Sukses Terapkan ILP, Kota Tual Terima Penghargaan Kemenkes

Img 20230831 wa0032

Tual News – Kota Tual, di Provinsi Maluku kembali menerima penghargaan sebagai daerah yang menerapkan Integrasi Pelayanan Primer ( ILP ) sejak tahun 2022, dengan lokus ILP di Puskesmas Ohoitahit, Kecamatan Dullah Utara, Kota Tual.

Atas prestasi ini, Kota Tual memperoleh piagam penghargaan dari Kementerian Kesehatan RI.

Kota tual terima. Penghargaan dari menkes atas prestasi sukses ilp sejak tahun 2022, kamis 31 agustus 2023
Kota Tual Terima.penghargaan Dari Menkes Atas Prestasi Sukses Ilp Sejak Tahun 2022, Kamis 31 Agustus 2023

Walikota Tual, Adam Rahayaan S.Ag, yang diwakili Kepala Dinas Kesehatan Kota Tual, Dr. M. Suban Labetubun menerima penghargaan yang diserahkan
langsung Menteri Kesehatan Ir. Budi Gunadi Sadikin, CHFC, CLU dan Dirjen Kesmas Kemkes RI dr. Maria Endang Sumiwi, MPH, di Jakarta Kamis ( 31 /8/2023).

Kadis Kesehatan Kota Tual ketika dikonfirmasi tualnews.com, kamis malam membenarkan penerimaan penghargaan dari Menkes RI.

” Piagam ini tidak terlepas dari adanya dukungan penuh Walikota Tual Adam Rahayaan, S.Ag.,M.Si dan kerjasama solid Dinas Kesehatan Kota Tual dan Puskesmas Ohoitahit serta tim yang mendukung serta bekerja keras dalam pelaksanaan ILP di Kota Tual, ” Ungkapnya.

Kata Labetubun, selain Kota Tual, ada delapan kab/kota di Indonesia yang juga menerima penghargaan dari Kemenkes yakni Bupati Garut, Bupati Timor Tengah Selatan, Bupati Ogan Ilir, Bupati Banjar, Bupati Sumbawa Barat, Bupati Maros, Bupati Keerom dan Walikota Surabaya.

Untuk diketahui penyerahan piagam penghargaan kepada Bupati dan Walikota oleh Menteri Kesehatan diberikan saat kegiatan launching nasional integrasi pelayanan kesehatan Primer.

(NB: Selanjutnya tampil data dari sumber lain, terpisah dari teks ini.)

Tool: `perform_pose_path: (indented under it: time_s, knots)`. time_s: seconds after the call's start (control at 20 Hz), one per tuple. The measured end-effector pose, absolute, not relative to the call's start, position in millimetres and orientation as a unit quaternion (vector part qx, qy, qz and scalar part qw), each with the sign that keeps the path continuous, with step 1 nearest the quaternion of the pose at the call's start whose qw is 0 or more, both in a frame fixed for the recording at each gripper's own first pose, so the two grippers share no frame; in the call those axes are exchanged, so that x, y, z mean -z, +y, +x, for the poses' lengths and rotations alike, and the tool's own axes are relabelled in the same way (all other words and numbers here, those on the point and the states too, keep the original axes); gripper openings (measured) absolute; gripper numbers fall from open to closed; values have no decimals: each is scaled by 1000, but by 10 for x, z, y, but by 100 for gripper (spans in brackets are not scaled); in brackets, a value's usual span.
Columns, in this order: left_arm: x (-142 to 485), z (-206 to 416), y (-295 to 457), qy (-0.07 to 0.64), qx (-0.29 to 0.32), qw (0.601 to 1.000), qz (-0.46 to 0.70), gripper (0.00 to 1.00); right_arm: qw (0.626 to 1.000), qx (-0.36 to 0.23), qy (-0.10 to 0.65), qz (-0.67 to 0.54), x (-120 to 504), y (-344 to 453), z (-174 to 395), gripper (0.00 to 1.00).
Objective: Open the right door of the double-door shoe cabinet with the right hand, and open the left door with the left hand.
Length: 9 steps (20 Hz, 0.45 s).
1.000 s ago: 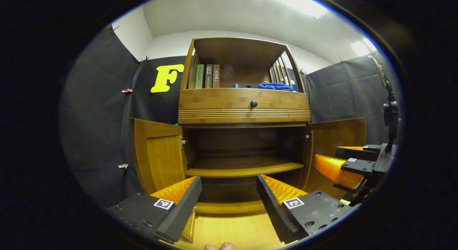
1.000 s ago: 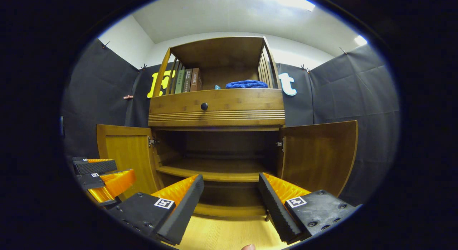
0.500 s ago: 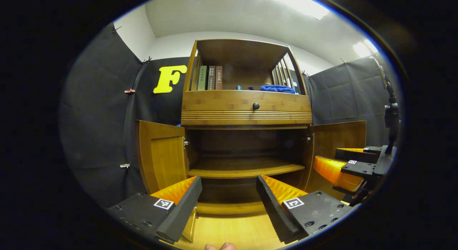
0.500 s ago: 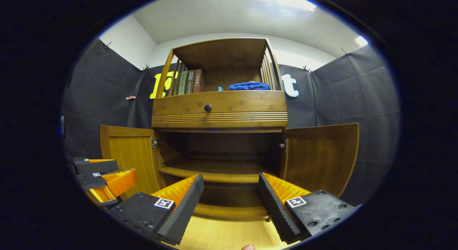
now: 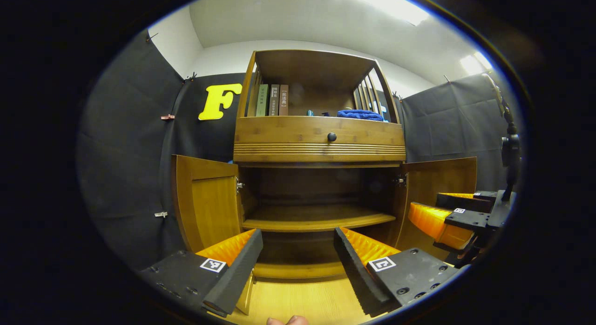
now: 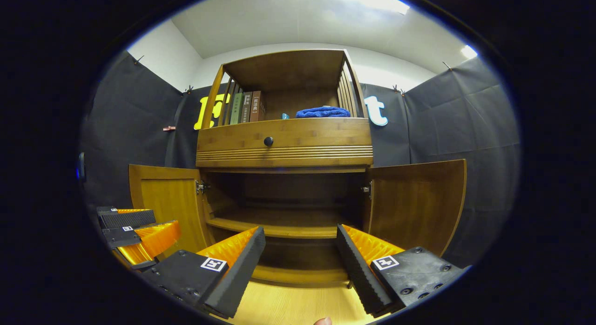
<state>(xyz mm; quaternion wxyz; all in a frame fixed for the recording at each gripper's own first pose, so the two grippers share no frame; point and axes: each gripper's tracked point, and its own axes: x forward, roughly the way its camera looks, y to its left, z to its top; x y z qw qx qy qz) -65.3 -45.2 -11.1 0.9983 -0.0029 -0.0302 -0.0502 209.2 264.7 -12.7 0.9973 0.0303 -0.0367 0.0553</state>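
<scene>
The wooden shoe cabinet [image 5: 319,143] [image 6: 284,143] stands ahead with both lower doors swung wide. Its left door [image 5: 205,204] [image 6: 165,201] and right door [image 5: 442,180] [image 6: 416,204] stand out to the sides, showing an inner shelf [image 5: 319,219] [image 6: 279,227]. My left gripper [image 5: 298,257] is open in front of the lower compartment, touching nothing. My right gripper [image 6: 300,257] is open too, a little off the cabinet. In the left gripper view the right gripper [image 5: 458,213] is low at the right; in the right gripper view the left gripper [image 6: 132,229] is low at the left.
A drawer with a dark knob [image 5: 331,137] [image 6: 268,141] sits above the doors. The top shelf holds books [image 5: 272,100] [image 6: 247,107] and a blue cloth [image 5: 359,114] [image 6: 323,112]. Light wood floor [image 5: 298,299] lies below the grippers. A black stand [image 5: 508,148] rises at the right.
Both views shift only slightly; the doors stay open and both grippers stay open, holding about the same distance from the cabinet.
</scene>
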Motion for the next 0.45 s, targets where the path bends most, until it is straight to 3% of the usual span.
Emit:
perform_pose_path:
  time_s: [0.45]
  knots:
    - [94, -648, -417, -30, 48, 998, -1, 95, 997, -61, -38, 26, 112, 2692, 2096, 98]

Hadir dalam kegiatan tersebut, Menteri Kesehatan, Menteri Koordinator Bidang Pembangunan Manusia dan Kebudayaan, Menteri Dalam Negeri, Menteri Desa Pembangunan Daerah Tertinggal dan Transmigrasi.

Kadis Kesehatan Kota Tual mengakui, Menkes RI dalam amanatnya mengungkapkan layanan primer, bukan ide baru, melainkan merevitalisasi ide pendahulu-pendahulu bangsa Indonesia pada tahun 1969 mendirikan Puskesmas dan tahun 1986 mendirikan Posyandu.

” Ada beberapa hal yang direvitalisasi, pertama adalah struktur layanan primer kini lebih dirapihkan, dengan melibatkan Puskesmas Pembantu dan Posyandu, untuk melakukan pelayanan kesehatan primer bagi masyarakat, ” Jelasnya.